Prince Karl of Leiningen (Karl Vladimir Ernst Heinrich; 2 January 1928 – 28 September 1990) was the second son of Karl, 6th Prince of Leiningen (1898–1946) and his wife, Grand Duchess Maria Kirillovna of Russia. She was the elder daughter of Grand Duke Kirill Vladimirovich of Russia and Princess Victoria Melita of Edinburgh. As such, Karl was a great-great-grandson of both Queen Victoria of Great Britain and Emperor Alexander II of Russia (as Victoria Melita and Kirill Vladimirovich were both grandchildren of Alexander II).

Biography

Career
Born in Coburg, Germany, he worked mainly as a salesman in Paris as a young man. With his wife, Karl subsequently resolved to take up a business career in Toronto, Canada. Eventually, he became an executive at a brokerage firm.

Marriage and issue
Karl met Princess Marie Louise of Bulgaria in Madrid, where she was living with her mother. She was the only daughter of Boris III of Bulgaria by his wife Princess Giovanna of Italy. Karl announced his engagement to Marie Louise in December 1956. They married in a Bulgarian Orthodox Ceremony in Cannes on 19 February 1957, following a quiet civil ceremony on February 14th in Amorbach, Germany. Amorbach had been the residence of the House of Leiningen since 1803, and the town's streets were lined with hundreds of cheering spectators; Karl's family owns huge estates in South Germany, and was considered to be one of the wealthiest of Germany's noble families. As of 1957, his family's fortune was valued at $1.5 billion. The couple also married in a Greek Orthodox religious ceremony in Cannes on 20 February 1957.

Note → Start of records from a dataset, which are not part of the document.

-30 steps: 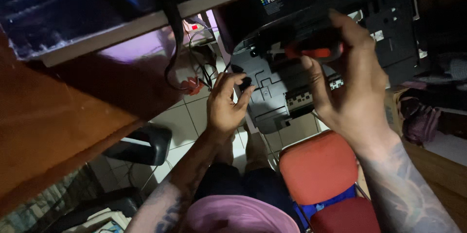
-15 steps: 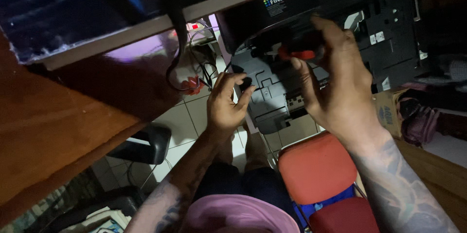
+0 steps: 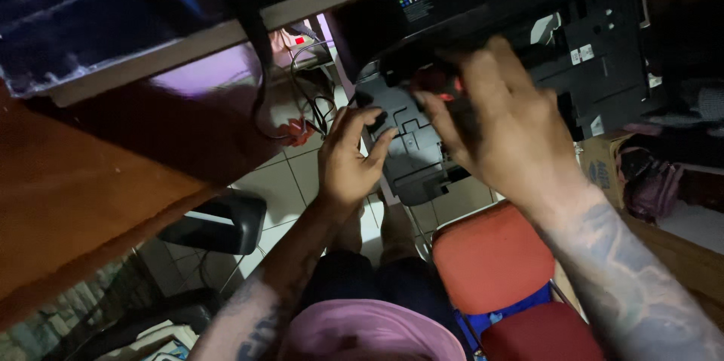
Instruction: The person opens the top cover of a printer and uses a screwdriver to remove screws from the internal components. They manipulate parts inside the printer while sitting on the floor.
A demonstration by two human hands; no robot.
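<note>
While the person's left hand (image 3: 348, 161) steadies the lower edge of a bulky black plastic printer (image 3: 483, 44) with its fingers curled against a small dark knob, the right hand (image 3: 509, 131) reaches into the machine's underside. Its grip is clamped on a red-and-black tool handle (image 3: 437, 84), the fingers wrapped together around it. The printer is tilted up above the person's lap, beside the brown wooden desk (image 3: 83, 172). Below lie a white tiled floor (image 3: 279, 180), a red padded stool (image 3: 490, 259) and tangled cables (image 3: 305, 112).
</note>
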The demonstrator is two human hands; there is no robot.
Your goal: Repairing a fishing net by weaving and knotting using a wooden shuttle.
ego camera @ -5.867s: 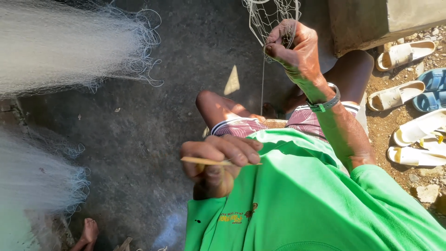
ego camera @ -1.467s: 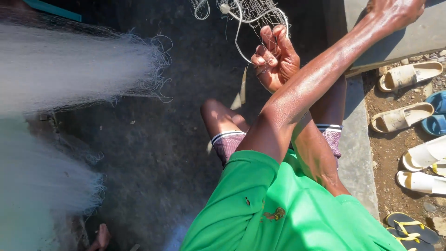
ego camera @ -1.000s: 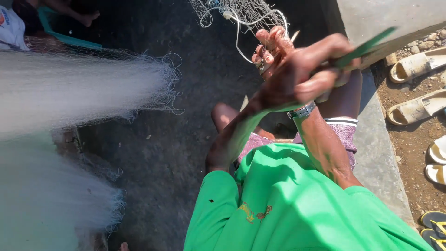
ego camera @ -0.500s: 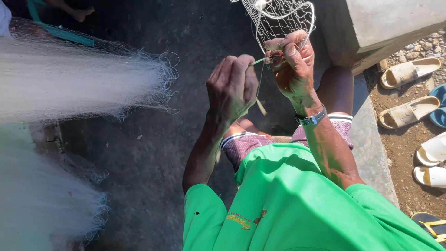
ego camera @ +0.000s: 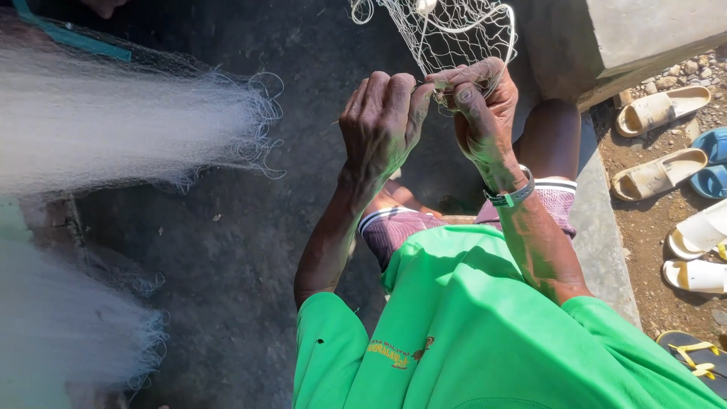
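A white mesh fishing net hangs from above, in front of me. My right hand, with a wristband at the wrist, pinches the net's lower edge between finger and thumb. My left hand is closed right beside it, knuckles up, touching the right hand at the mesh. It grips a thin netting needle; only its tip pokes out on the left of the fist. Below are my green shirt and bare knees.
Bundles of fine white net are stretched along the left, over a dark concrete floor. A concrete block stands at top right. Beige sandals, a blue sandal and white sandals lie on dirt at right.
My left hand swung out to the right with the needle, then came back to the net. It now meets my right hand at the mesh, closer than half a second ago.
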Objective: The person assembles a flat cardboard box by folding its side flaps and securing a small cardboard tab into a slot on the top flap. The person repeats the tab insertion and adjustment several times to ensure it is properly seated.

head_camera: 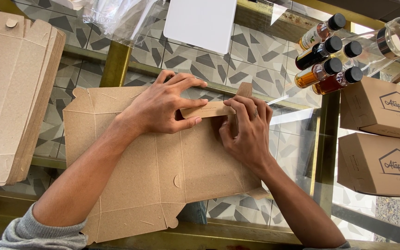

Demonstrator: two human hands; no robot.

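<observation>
A flat brown cardboard box blank (158, 171) lies on a glass tabletop (237, 60) in front of me. My left hand (163, 104) rests on its upper middle, fingers and thumb pinching a folded side flap (209, 109). My right hand (246, 127) presses on the same flap from the right, fingertips on the fold. The flap stands partly raised between both hands. Grey sleeves cover both my forearms near the bottom edge.
A stack of flat box blanks (15, 92) lies at the left. Two folded brown boxes (378, 134) sit at the right. Several small dark-capped bottles (325, 60) and a clear glass carafe (390, 44) lie at the upper right. A white board (200, 23) and clear plastic bag (112, 16) are at the top.
</observation>
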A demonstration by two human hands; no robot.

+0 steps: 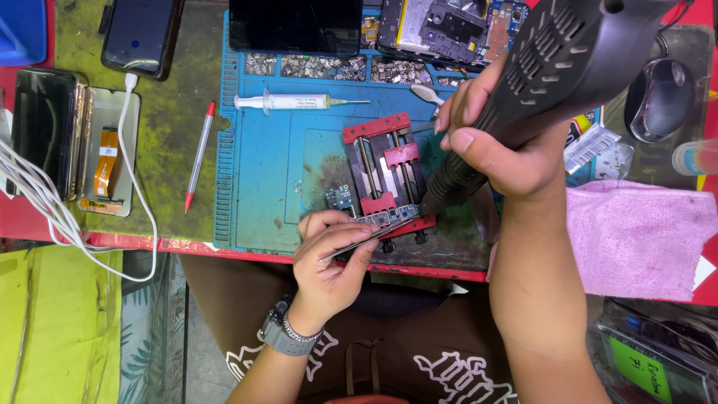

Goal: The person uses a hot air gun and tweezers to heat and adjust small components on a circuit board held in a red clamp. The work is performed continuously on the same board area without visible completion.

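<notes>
My right hand (499, 141) grips a large black hot-air handpiece (568, 60), with its nozzle tip (437, 200) angled down at a small circuit board (389, 218). The board is clamped at the near end of a red and black holder (383, 168) on a blue work mat (269, 164). My left hand (329, 258), with a watch on the wrist, pinches metal tweezers (370, 238) whose tips reach the board from the left. A small loose blue board piece (342, 197) lies just left of the holder.
A syringe (292, 102) and a red and white pen (200, 155) lie at the left. Opened phones (71, 138) with white cables sit far left, more phones (299, 26) at the top. A pink cloth (636, 236) and a mouse (660, 97) are at the right.
</notes>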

After the couple's wedding, they lived in Madrid until June 1958. Karl traveled to Canada early in their marriage, and the couple decided to settle there. The marriage produced two sons:

Prince Boris (Karl Boris Frank Markwart) of Leiningen (17 April 1960); married Millena Manov on 14 February 1987 and they were divorced in 1996. They have one son. He remarried Cheryl Riegler on 11 September 1998. They had two children.
Prince Hermann Friedrich of Leiningen (16 April 1963) he married Deborah Cully on 16 May 1987. They have three daughters.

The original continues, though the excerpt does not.